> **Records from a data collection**
******************************

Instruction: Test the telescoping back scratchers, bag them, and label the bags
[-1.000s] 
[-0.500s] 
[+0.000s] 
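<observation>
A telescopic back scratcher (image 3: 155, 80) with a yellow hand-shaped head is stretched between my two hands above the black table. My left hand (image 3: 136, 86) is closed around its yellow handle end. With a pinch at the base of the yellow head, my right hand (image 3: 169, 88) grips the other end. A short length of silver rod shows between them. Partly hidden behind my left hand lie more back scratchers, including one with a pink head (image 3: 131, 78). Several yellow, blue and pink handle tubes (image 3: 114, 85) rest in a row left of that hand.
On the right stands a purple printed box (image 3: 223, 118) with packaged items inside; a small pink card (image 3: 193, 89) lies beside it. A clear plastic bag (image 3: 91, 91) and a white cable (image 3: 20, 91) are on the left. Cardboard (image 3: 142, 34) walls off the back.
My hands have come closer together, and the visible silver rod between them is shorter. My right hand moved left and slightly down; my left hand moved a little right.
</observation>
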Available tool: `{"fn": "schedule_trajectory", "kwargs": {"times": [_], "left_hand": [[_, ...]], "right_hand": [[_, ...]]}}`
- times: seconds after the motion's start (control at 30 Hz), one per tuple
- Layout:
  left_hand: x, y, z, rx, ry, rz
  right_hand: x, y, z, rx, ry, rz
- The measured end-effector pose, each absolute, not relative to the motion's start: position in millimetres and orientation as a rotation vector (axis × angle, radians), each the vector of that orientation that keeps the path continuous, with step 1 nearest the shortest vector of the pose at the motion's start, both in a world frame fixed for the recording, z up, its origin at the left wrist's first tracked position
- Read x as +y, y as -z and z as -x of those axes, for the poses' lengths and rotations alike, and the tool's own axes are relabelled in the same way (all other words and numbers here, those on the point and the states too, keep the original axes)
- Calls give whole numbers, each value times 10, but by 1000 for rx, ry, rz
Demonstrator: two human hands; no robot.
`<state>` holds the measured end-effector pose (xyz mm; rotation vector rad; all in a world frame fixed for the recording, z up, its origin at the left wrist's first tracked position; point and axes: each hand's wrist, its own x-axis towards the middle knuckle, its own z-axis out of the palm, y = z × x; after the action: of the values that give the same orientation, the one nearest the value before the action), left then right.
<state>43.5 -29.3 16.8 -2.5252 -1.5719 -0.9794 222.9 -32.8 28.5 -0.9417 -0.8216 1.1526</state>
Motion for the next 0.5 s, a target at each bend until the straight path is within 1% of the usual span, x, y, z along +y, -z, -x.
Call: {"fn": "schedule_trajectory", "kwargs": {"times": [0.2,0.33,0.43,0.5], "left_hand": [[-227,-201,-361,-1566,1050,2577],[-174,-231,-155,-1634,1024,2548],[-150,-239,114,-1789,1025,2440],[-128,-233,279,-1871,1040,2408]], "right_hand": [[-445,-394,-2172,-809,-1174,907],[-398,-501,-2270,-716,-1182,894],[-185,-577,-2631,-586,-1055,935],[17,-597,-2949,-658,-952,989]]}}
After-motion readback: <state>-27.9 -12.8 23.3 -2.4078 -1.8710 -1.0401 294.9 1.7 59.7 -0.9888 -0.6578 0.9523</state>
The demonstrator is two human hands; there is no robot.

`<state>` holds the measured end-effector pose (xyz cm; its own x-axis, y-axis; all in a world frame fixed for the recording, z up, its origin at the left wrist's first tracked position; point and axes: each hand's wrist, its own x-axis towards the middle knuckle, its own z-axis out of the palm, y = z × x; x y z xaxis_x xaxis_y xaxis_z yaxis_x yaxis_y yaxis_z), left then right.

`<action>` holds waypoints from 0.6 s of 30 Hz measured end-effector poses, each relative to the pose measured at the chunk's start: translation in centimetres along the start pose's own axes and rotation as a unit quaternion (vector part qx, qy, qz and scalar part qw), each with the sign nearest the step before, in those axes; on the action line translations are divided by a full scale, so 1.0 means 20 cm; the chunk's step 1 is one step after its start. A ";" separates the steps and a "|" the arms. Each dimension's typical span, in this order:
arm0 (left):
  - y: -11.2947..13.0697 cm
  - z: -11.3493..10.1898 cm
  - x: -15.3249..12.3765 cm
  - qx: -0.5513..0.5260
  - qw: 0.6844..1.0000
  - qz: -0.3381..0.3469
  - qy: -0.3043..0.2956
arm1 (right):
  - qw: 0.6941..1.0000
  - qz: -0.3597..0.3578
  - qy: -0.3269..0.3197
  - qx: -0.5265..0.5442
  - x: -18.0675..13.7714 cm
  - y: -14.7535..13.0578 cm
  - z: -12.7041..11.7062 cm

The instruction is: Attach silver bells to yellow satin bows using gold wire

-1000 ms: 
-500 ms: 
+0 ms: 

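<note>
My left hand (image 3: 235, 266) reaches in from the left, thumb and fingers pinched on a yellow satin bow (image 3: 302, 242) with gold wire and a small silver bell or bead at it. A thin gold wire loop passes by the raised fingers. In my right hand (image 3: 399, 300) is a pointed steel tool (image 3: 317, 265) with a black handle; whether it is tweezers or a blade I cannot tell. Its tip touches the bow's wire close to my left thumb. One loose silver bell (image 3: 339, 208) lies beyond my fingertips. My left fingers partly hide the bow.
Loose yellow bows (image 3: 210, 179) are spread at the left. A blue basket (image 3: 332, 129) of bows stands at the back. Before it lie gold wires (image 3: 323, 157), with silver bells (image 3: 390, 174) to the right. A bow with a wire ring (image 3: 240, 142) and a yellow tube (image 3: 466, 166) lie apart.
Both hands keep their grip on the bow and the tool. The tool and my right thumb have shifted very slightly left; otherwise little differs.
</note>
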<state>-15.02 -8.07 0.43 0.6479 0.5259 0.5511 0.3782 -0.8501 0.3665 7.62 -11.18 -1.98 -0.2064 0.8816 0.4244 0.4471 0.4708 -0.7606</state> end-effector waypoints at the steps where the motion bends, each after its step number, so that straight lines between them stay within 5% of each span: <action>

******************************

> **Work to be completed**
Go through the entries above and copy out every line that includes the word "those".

> **Your response**
- Read x as +y, y as -z and z as -x of those axes, for the poses' lengths and rotations alike, and the tool's own axes are relabelled in the same way (all other words and numbers here, those on the point and the states too, keep the original axes)
`<action>` holds waypoints from 0.6 s of 30 Hz measured end-effector poses, each relative to the pose measured at the chunk's start: translation in centimetres along the start pose's own axes and rotation as a unit quaternion (vector part qx, qy, qz and scalar part qw), each with the sign nearest the step before, in those axes; on the action line translations are divided by a full scale, so 1.0 means 20 cm; the chunk's step 1 is one step after its start. A ";" separates the steps and a "|" the arms. Each dimension's typical span, in this order:

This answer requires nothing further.